## Directions for this task
Every line below from the one containing "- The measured" through the one containing "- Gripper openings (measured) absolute" must be transcribed exactly. Omit all lines outside that stretch.

## Supplied information
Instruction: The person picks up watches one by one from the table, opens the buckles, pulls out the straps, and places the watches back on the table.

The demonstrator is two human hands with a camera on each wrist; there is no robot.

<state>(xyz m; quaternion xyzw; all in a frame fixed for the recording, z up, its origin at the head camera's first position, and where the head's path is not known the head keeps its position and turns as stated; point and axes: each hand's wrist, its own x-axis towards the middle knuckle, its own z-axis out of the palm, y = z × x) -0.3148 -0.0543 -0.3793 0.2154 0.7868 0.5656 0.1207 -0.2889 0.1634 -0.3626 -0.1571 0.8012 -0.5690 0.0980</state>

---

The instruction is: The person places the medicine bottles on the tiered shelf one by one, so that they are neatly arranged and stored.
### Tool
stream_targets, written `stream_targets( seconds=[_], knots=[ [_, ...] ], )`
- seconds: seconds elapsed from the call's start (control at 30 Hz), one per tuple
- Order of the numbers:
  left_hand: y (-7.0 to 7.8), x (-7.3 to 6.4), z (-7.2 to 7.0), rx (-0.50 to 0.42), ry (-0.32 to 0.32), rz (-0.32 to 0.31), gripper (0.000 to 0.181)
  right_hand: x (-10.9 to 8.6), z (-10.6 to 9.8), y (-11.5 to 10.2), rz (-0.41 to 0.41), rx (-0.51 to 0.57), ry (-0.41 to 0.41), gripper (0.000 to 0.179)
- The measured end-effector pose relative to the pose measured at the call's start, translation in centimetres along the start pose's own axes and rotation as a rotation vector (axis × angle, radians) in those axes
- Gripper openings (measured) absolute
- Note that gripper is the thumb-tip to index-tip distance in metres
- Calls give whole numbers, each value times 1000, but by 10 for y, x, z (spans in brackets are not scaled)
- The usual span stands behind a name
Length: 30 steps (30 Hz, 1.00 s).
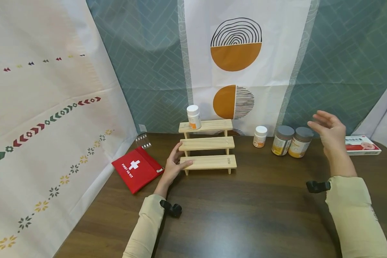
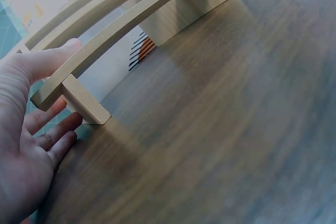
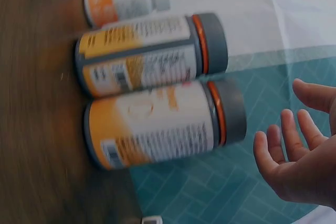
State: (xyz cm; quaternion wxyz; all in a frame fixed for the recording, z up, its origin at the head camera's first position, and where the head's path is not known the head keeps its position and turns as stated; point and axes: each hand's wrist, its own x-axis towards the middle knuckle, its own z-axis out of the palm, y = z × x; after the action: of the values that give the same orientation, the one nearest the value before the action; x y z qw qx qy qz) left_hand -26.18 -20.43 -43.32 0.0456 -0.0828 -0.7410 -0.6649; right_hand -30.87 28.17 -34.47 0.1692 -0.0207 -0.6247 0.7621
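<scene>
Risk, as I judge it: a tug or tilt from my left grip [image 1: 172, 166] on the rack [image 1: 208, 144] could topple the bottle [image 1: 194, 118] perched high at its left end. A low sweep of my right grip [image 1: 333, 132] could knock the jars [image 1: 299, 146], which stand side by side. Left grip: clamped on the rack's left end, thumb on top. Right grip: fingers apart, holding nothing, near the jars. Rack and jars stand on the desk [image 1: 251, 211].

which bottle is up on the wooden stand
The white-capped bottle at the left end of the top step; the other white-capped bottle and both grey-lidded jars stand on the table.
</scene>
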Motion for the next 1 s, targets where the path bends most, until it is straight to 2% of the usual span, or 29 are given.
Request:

## Written response
- The measured end-effector pose relative to the pose measured at the call's start, translation in centimetres along the start pose's own axes and rotation as a rotation vector (axis × angle, radians) in those axes
- Gripper openings (measured) absolute

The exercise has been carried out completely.